◆ How to complete this task
Your copy of the entries below should hold exactly the lines from the one containing "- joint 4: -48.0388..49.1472" to the one containing "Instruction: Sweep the", inclusive, and no pictures.

◆ Excerpted records

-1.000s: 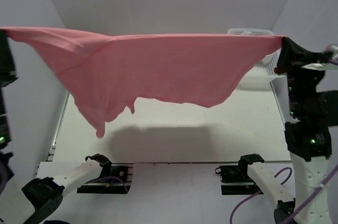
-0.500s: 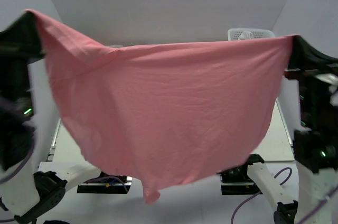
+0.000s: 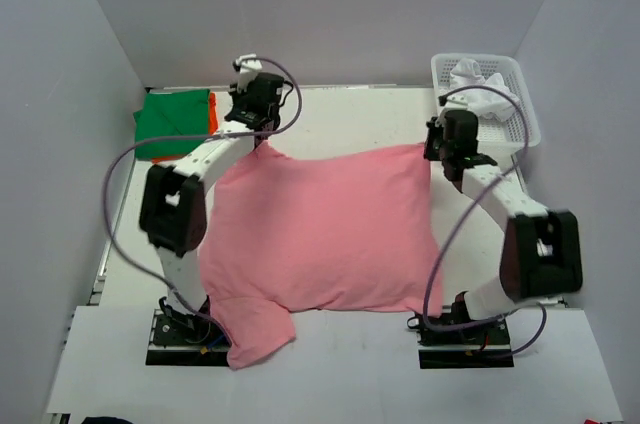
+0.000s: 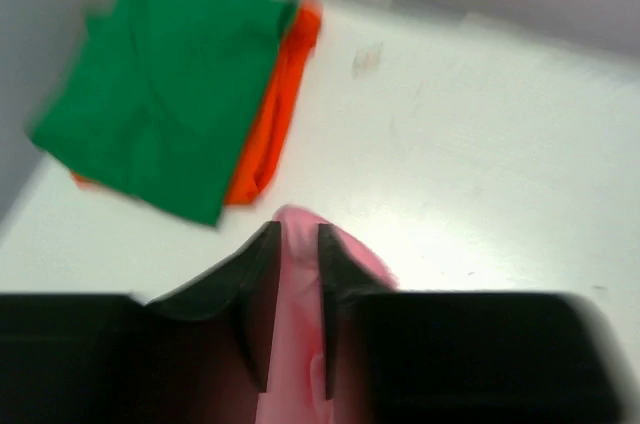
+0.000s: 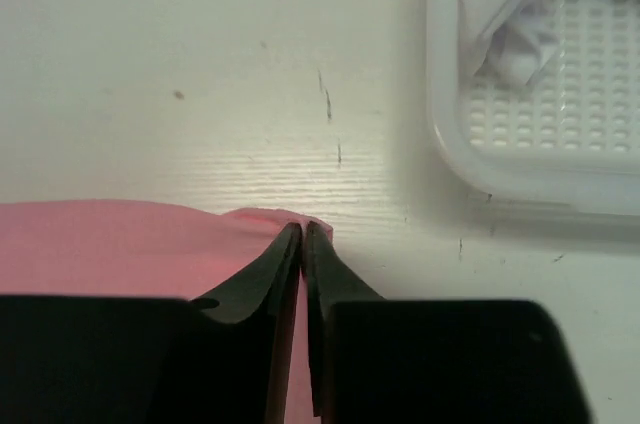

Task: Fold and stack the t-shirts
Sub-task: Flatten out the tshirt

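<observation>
At the far left corner of the table point(image 3: 360, 116) I see a folded green t-shirt point(image 3: 172, 116) lying on top of an orange t-shirt point(image 3: 213, 112), with only a strip of the orange one showing along its right edge. Just to the right of that stack my left arm reaches out over the table, and the left fingers point(image 3: 262, 138) sit low at the surface. In the left wrist view they stand only narrowly apart, and a bunched fold of pink cloth fills the gap, so I read them as gripping the far left corner of the pink t-shirt point(image 3: 320, 234). That shirt lies spread out nearly flat across the middle of the table, between the two arms. One sleeve spills past the near edge at the lower left, close to the left arm's base. Its far edge runs almost straight from one set of fingers to the other. On the right, the right fingers point(image 3: 436, 150) are pressed together on the shirt's far right corner. The right wrist view shows them pinching a small peak of pink cloth right at the table surface. Beyond them, at the far right corner, stands a white mesh basket point(image 3: 527, 104) with a crumpled white t-shirt point(image 3: 478, 77) inside it, well apart from the pink one.
</observation>
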You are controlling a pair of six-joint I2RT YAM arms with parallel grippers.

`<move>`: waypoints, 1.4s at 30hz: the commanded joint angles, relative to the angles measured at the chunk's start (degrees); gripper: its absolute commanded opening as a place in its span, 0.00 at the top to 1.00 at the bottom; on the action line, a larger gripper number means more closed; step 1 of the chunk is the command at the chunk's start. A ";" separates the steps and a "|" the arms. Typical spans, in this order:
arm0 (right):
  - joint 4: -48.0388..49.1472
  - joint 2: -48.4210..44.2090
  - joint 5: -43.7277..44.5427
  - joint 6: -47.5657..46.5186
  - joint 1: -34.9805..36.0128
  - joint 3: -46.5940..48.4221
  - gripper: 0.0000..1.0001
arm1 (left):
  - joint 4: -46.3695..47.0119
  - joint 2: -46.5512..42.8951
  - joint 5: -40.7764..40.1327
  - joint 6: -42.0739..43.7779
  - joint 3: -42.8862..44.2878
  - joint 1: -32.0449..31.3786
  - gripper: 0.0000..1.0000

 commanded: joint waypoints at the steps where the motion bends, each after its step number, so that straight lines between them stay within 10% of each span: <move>1: 5.93 9.35 2.25 2.17 0.06 2.86 0.85 | -6.01 5.67 0.30 -8.25 4.33 4.09 0.63; 3: 5.04 12.03 1.89 2.52 0.24 5.24 0.52 | -10.56 11.64 1.36 -9.40 10.04 4.10 0.37; 6: 2.14 14.85 -0.39 2.96 0.50 8.32 0.37 | -10.25 12.64 4.00 -9.93 13.31 4.10 0.02; 10: 3.11 10.74 -5.82 4.98 0.76 6.22 0.13 | -5.85 8.79 8.30 -6.77 10.16 4.10 0.00; 27: -1.38 8.34 -12.20 10.96 7.97 -4.08 0.10 | -15.69 -11.71 17.36 -26.09 -26.22 4.10 0.00; 42: -18.86 31.46 4.69 18.87 7.27 15.60 0.10 | -16.13 18.77 18.06 -24.43 -5.07 4.10 0.00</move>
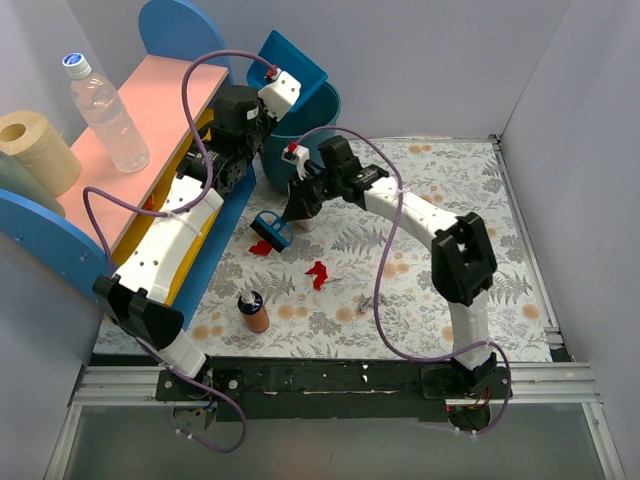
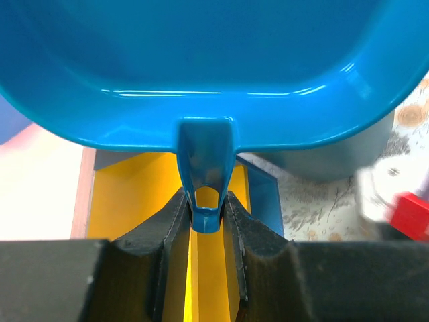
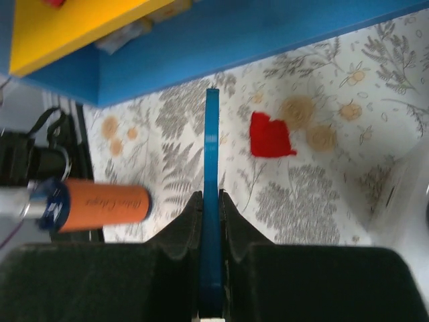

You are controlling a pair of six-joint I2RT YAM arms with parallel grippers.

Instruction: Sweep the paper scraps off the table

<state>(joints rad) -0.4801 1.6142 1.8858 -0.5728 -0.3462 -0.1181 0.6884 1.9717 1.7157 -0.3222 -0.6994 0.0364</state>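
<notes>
My left gripper (image 1: 266, 106) is shut on the handle (image 2: 206, 201) of the blue dustpan (image 1: 298, 66). It holds the dustpan (image 2: 214, 67) tilted up over a blue bin (image 1: 305, 135). My right gripper (image 1: 299, 207) is shut on the flat handle (image 3: 212, 201) of the blue hand brush (image 1: 272, 233), whose head is down on the table (image 1: 450, 190). One red paper scrap (image 1: 319, 272) lies on the table just right of the brush. Another red scrap (image 1: 260, 247) lies at its left. In the right wrist view a red scrap (image 3: 269, 135) lies right of the handle.
An orange bottle (image 1: 256, 313) lies near the front left and shows in the right wrist view (image 3: 100, 204). The pink-and-yellow shelf unit (image 1: 165, 110) lines the left side and holds a water bottle (image 1: 108, 115) and a paper roll (image 1: 35, 150). Walls enclose the table.
</notes>
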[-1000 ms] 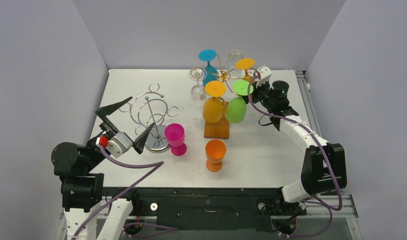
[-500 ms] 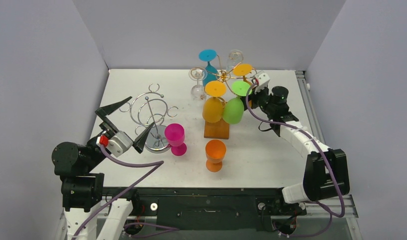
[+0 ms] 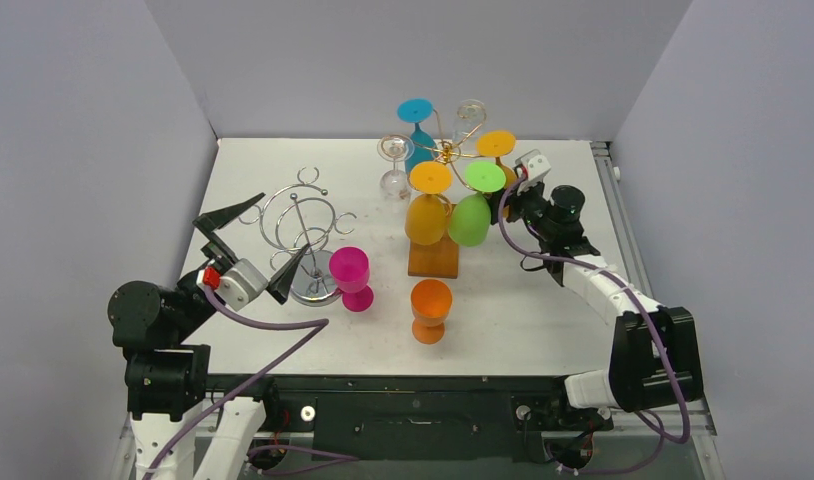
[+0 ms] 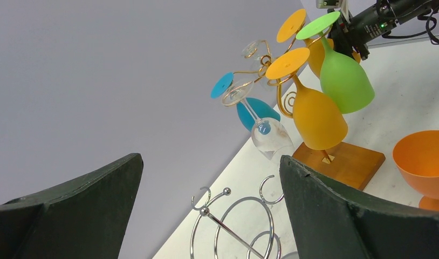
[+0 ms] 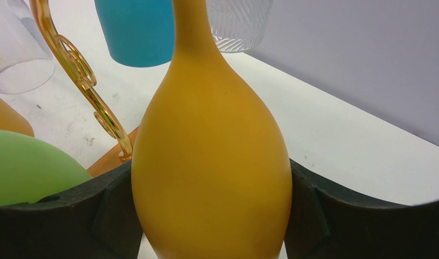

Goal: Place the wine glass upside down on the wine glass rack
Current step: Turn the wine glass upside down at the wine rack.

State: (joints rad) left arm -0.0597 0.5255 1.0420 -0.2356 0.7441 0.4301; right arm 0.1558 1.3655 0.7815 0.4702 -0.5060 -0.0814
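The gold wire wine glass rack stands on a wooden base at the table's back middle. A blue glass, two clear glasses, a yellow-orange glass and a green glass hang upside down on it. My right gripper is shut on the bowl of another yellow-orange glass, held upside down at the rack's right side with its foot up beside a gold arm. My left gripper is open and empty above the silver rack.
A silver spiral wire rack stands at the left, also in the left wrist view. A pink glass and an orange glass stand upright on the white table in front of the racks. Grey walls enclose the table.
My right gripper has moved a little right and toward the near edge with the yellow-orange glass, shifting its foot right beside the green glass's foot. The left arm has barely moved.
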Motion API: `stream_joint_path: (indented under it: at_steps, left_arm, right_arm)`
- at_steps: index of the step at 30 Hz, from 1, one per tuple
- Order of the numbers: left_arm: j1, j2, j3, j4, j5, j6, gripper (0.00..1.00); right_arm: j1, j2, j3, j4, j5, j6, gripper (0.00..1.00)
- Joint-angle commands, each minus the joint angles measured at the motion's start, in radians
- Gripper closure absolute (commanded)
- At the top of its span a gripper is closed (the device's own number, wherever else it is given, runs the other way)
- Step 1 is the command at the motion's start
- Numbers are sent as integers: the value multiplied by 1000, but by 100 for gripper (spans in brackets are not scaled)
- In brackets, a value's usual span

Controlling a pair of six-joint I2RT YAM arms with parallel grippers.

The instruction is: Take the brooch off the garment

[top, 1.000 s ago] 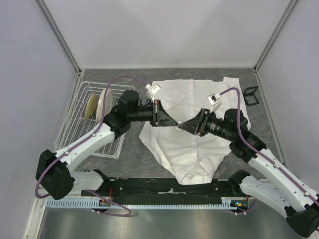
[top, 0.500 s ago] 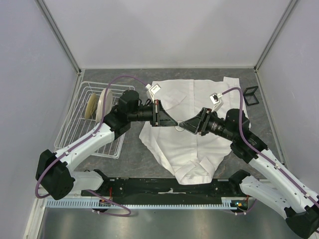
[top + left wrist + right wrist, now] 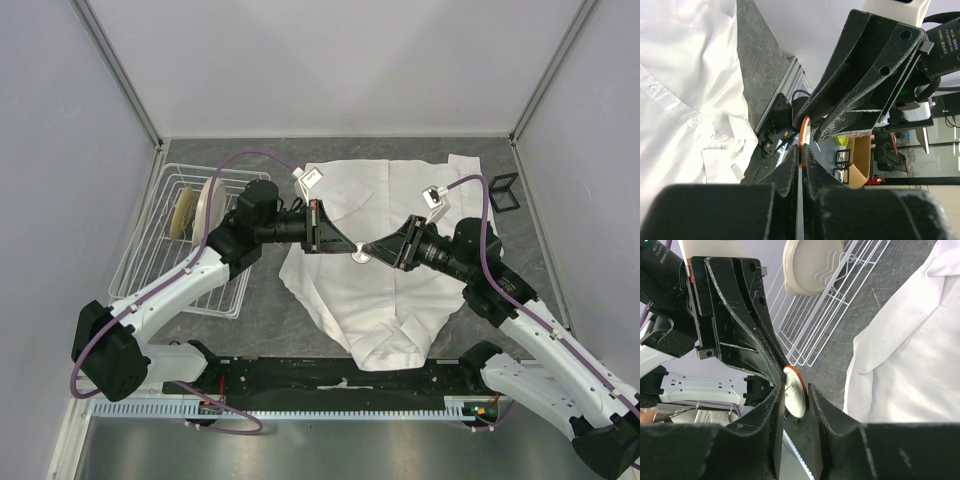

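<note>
The brooch (image 3: 362, 254), a small pale round disc with an orange-brown rim, hangs in the air above the white shirt (image 3: 385, 300). My left gripper (image 3: 349, 249) is shut on its edge; in the left wrist view the brooch (image 3: 803, 126) shows edge-on between the fingers of that gripper (image 3: 800, 148). My right gripper (image 3: 374, 250) faces it from the right. In the right wrist view the brooch (image 3: 796, 401) sits between my right gripper's (image 3: 796, 388) jaws, with a gap on one side. The shirt lies flat and also shows in both wrist views (image 3: 680, 75) (image 3: 910, 350).
A white wire rack (image 3: 160, 255) holding cream plates (image 3: 205, 205) stands at the left; it also shows in the right wrist view (image 3: 825, 315). A small black wire-frame stand (image 3: 505, 192) is at the back right. White walls enclose the table.
My right gripper has shifted slightly toward the left gripper and turned, so the brooch's pale face now shows between the two grippers. The left arm has stayed still.
</note>
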Motion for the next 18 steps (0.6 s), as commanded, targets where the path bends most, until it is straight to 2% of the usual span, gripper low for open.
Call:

◆ Expected output
  - joint 4: -48.0388..49.1472
  - joint 2: -48.4210..44.2090
  - joint 5: -43.7277..44.5427
  - joint 6: -47.5657..46.5186
  - joint 1: -34.9805..36.0128
  - joint 3: -46.5940..48.4221
  - gripper: 0.0000..1.0001
arm1 (left):
  - joint 4: -46.3695..47.0119
  - joint 2: -46.5512..42.8951
  - joint 5: -40.7764..40.1327
  - joint 6: -42.0739..43.7779
  - joint 3: -42.8862..44.2878
  - joint 1: -32.0449..31.3786
  - gripper: 0.0000..1.0000

 commanded: joint waypoints at the steps where the motion bends, each after its step number, so that straight lines between them stay within 10% of each span: <move>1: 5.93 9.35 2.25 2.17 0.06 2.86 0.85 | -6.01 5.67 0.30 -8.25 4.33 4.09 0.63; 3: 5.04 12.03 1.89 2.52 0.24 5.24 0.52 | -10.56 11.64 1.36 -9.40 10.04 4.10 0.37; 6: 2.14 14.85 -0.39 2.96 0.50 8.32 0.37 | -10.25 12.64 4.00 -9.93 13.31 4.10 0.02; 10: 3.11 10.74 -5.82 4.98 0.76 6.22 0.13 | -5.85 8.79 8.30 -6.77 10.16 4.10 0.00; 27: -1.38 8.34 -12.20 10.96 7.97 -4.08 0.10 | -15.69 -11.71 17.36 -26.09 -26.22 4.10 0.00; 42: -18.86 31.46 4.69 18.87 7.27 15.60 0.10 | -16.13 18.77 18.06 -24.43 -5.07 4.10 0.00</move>

You are controlling a pair of six-joint I2RT YAM arms with parallel grippers.

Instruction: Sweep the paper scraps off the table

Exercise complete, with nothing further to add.